>>
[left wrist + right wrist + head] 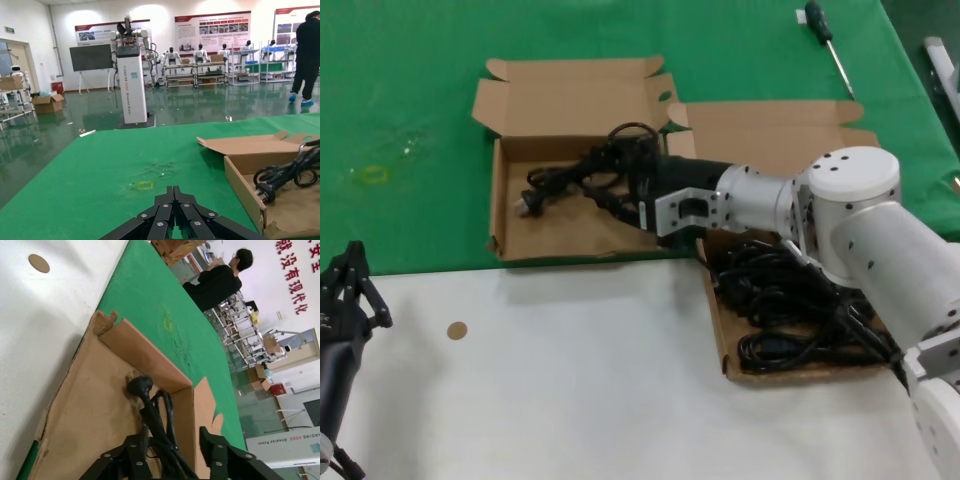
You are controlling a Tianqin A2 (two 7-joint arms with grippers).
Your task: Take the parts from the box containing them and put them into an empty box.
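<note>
The empty box (560, 235) lies on the green cloth, left of the box containing them (725, 340), which holds a heap of black cables (790, 300). One black cable with a plug (560, 180) rests in the left box. My right arm reaches across into that box. The right gripper (615, 198) is open just above the box floor (90, 410), and the cable (150, 410) runs between its spread fingers, close to one finger (135, 450). My left gripper (350, 290) waits shut at the near left, off the boxes. Its closed tips (173, 192) hover over the cloth, facing the box wall (240, 180).
A screwdriver (825, 35) lies on the green cloth at the far right, beside a white object (940, 60) at the edge. A small brown disc (457, 330) sits on the white tabletop in front. The left box's lid panel (570, 95) lies flat behind it.
</note>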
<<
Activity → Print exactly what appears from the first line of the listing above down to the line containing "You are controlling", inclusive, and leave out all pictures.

Task result →
[left wrist + right wrist + head] 
You are controlling a Tianqin A2 (two 7-joint arms with grippers).

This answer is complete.